**REQUIREMENT:**
Gather the lines from the material that contain "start".

[INFORMATION PROVIDED]

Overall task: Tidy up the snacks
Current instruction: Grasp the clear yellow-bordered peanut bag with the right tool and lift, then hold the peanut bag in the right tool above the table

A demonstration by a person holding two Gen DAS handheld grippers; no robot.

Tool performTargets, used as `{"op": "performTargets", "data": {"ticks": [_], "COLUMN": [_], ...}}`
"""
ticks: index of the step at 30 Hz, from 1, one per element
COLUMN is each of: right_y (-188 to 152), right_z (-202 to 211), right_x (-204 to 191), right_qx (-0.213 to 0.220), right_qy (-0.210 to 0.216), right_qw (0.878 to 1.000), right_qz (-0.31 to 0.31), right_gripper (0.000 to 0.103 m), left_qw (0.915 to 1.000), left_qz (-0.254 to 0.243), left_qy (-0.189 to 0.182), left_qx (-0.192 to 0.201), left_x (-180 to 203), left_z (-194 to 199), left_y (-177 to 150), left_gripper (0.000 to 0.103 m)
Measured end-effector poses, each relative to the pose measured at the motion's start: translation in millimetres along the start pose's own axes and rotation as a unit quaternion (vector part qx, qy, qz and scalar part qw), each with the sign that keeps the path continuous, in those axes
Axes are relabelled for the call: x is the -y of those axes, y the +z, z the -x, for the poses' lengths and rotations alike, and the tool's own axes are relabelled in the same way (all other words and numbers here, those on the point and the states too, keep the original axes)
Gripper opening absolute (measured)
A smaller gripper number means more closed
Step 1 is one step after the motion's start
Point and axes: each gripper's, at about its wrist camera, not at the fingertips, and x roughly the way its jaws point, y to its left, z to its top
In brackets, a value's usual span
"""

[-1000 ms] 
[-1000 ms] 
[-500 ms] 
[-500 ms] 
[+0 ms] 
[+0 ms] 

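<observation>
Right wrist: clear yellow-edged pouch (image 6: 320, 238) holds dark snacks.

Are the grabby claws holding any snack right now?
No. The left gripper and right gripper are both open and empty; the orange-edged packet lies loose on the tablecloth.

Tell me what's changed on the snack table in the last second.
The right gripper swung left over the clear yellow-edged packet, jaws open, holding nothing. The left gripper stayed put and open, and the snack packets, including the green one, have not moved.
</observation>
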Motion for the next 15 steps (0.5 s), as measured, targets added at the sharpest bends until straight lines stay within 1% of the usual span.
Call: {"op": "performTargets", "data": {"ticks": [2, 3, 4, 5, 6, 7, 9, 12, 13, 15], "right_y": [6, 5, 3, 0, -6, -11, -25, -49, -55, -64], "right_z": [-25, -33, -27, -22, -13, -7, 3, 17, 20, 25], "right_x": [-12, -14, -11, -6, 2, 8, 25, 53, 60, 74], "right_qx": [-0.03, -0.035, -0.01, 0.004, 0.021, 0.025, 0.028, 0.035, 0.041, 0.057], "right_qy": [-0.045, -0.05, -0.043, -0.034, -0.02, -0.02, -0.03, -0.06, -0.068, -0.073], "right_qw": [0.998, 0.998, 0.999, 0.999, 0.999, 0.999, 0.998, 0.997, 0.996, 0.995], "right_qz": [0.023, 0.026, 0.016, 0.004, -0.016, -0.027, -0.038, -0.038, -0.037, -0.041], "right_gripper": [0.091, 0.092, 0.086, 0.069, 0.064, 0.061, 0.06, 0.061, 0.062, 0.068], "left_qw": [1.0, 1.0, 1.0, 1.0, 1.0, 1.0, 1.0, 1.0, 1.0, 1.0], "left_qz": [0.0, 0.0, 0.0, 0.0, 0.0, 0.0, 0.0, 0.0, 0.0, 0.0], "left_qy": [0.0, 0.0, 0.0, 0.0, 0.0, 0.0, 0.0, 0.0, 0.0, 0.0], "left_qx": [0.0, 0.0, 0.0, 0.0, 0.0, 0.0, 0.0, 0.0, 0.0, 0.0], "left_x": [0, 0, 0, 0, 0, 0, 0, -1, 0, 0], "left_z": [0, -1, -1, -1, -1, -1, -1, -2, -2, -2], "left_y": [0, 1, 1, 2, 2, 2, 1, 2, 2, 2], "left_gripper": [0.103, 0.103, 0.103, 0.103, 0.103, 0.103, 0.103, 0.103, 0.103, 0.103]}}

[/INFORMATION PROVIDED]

**TASK RESULT:**
Measured end-effector poses, each relative to the pose measured at the motion's start: translation in millimetres along the start pose's own axes and rotation as a unit quaternion (vector part qx, qy, qz and scalar part qw), each with the sign that keeps the path continuous, in those axes
Step 1 is one step after the motion's start

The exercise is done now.